- Directions:
Word for word, copy all the data and drop the pictures.

- Data provided:

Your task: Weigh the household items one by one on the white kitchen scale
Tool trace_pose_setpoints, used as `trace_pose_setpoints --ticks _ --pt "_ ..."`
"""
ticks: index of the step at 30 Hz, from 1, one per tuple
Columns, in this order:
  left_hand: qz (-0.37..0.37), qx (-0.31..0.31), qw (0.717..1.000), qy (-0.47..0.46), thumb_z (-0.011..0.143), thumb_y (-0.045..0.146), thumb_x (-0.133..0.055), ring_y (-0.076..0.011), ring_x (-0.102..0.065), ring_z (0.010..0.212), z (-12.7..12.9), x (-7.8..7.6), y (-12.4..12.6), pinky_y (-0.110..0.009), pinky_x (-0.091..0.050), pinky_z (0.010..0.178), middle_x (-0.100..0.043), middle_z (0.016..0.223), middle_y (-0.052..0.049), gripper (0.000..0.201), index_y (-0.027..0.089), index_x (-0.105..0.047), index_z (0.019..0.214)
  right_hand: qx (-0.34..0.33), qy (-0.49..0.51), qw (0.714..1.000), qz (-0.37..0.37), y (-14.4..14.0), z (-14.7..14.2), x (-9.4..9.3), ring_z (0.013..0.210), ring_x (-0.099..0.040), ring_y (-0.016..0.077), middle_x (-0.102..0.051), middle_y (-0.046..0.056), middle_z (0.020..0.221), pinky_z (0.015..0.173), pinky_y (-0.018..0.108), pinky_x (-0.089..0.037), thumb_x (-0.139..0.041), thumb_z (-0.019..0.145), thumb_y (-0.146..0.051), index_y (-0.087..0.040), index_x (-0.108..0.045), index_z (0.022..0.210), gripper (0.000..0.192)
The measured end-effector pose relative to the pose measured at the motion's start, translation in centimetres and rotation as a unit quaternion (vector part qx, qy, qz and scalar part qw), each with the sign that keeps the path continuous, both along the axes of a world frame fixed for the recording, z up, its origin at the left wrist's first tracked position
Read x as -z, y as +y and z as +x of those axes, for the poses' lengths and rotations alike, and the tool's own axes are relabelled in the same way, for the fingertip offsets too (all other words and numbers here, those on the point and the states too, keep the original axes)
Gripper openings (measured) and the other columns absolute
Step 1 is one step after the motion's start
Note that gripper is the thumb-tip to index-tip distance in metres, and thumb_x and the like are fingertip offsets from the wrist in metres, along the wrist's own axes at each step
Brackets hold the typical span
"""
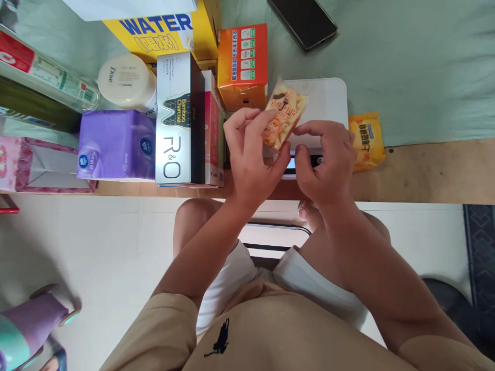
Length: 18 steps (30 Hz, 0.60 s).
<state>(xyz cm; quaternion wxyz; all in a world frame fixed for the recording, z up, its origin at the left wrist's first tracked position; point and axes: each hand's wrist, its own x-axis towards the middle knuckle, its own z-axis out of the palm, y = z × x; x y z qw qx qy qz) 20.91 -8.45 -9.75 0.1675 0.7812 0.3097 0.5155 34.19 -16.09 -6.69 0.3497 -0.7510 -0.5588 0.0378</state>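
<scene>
My left hand (pixel 253 154) is closed on a small clear snack packet (pixel 284 116) with orange print and pale sticks inside. The packet is tilted and held above a white kitchen scale (pixel 328 100), partly covering it. My right hand (pixel 327 159) is at the packet's right edge, fingers curled, with a small gap between thumb and index tip. Whether the index tip touches the wrapper I cannot tell. Part of the scale's display shows between my hands. To the right of the scale lies a yellow snack packet (pixel 366 141).
An orange box (pixel 243 67), a silver R&O box (pixel 174 118), a purple tissue pack (pixel 116 144), a white Dove jar (pixel 126 80) and a yellow WATER box (pixel 158 38) crowd the left. A black phone (pixel 305 23) lies behind the scale. The wooden table edge (pixel 436 175) runs in front.
</scene>
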Motion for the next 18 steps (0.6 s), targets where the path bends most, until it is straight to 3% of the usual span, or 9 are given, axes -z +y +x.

- Solution below:
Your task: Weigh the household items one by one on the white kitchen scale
Tool trace_pose_setpoints, used as `trace_pose_setpoints --ticks _ --pt "_ ..."`
"""
ticks: index of the step at 30 Hz, from 1, one per tuple
Columns, in this order:
  left_hand: qz (-0.37..0.37), qx (-0.31..0.31), qw (0.717..1.000), qy (-0.47..0.46), thumb_z (-0.011..0.143), thumb_y (-0.045..0.146), thumb_x (-0.133..0.055), ring_y (-0.076..0.011), ring_x (-0.102..0.065), ring_z (0.010..0.212), z (-12.7..12.9), x (-7.8..7.6), y (-12.4..12.6), pinky_y (-0.110..0.009), pinky_x (-0.091..0.050), pinky_z (0.010..0.178), middle_x (-0.100..0.043), middle_z (0.016..0.223), middle_y (-0.052..0.049), gripper (0.000..0.201), index_y (-0.027..0.089), index_x (-0.105..0.047), index_z (0.019..0.214)
  right_hand: qx (-0.34..0.33), qy (-0.49..0.51), qw (0.714..1.000), qz (-0.37..0.37), y (-14.4..14.0), z (-14.7..14.2), x (-9.4..9.3), ring_z (0.013..0.210), ring_x (-0.099..0.040), ring_y (-0.016..0.077), middle_x (-0.102..0.051), middle_y (-0.046..0.056), middle_z (0.020..0.221), pinky_z (0.015..0.173), pinky_y (-0.018..0.108), pinky_x (-0.089..0.037), thumb_x (-0.139..0.041), thumb_z (-0.019..0.145), thumb_y (-0.146..0.051), index_y (-0.087..0.040), index_x (-0.108..0.045), index_z (0.022..0.210), gripper (0.000..0.192)
The measured end-effector pose relative to the pose measured at the motion's start, translation in centimetres and rotation as a unit quaternion (vector part qx, qy, qz and scalar part qw), each with the sign that keeps the path continuous, both along the axes of a world frame fixed for the recording, z up, its origin at the left wrist's first tracked position
Read x as -z, y as +y and z as +x of those axes, for the poses' lengths and rotations alike, and the tool's own axes are relabelled in the same way, for the fingertip offsets too (all other words and numbers here, those on the point and the states too, keep the original axes)
Gripper openings (measured) and the other columns absolute
Step 1 is one step after the motion's start
Note that gripper is the thumb-tip to index-tip distance in metres, and thumb_x and the like are fingertip offsets from the wrist in metres, along the wrist's own axes at each step
Brackets hold the typical span
"""
Length: 18 steps (30 Hz, 0.60 s).
<state>(xyz cm; quaternion wxyz; all in a world frame fixed for the recording, z up, its origin at the left wrist's first tracked position; point and axes: each hand's wrist, its own x-axis towards the middle knuckle, its own z-axis out of the palm, y = z × x; x y z qw qx qy qz) 20.91 -8.45 -9.75 0.1675 0.7812 0.3097 0.5155 34.19 -16.09 -6.69 0.3497 -0.7510 -0.5588 0.0378</state>
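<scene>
My left hand (pixel 253 154) is closed on a small clear snack packet (pixel 284 116) with orange print and pale sticks inside. The packet is tilted and held above a white kitchen scale (pixel 328 100), partly covering it. My right hand (pixel 327 159) is at the packet's right edge, fingers curled, with a small gap between thumb and index tip. Whether the index tip touches the wrapper I cannot tell. Part of the scale's display shows between my hands. To the right of the scale lies a yellow snack packet (pixel 366 141).
An orange box (pixel 243 67), a silver R&O box (pixel 174 118), a purple tissue pack (pixel 116 144), a white Dove jar (pixel 126 80) and a yellow WATER box (pixel 158 38) crowd the left. A black phone (pixel 305 23) lies behind the scale. The wooden table edge (pixel 436 175) runs in front.
</scene>
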Motion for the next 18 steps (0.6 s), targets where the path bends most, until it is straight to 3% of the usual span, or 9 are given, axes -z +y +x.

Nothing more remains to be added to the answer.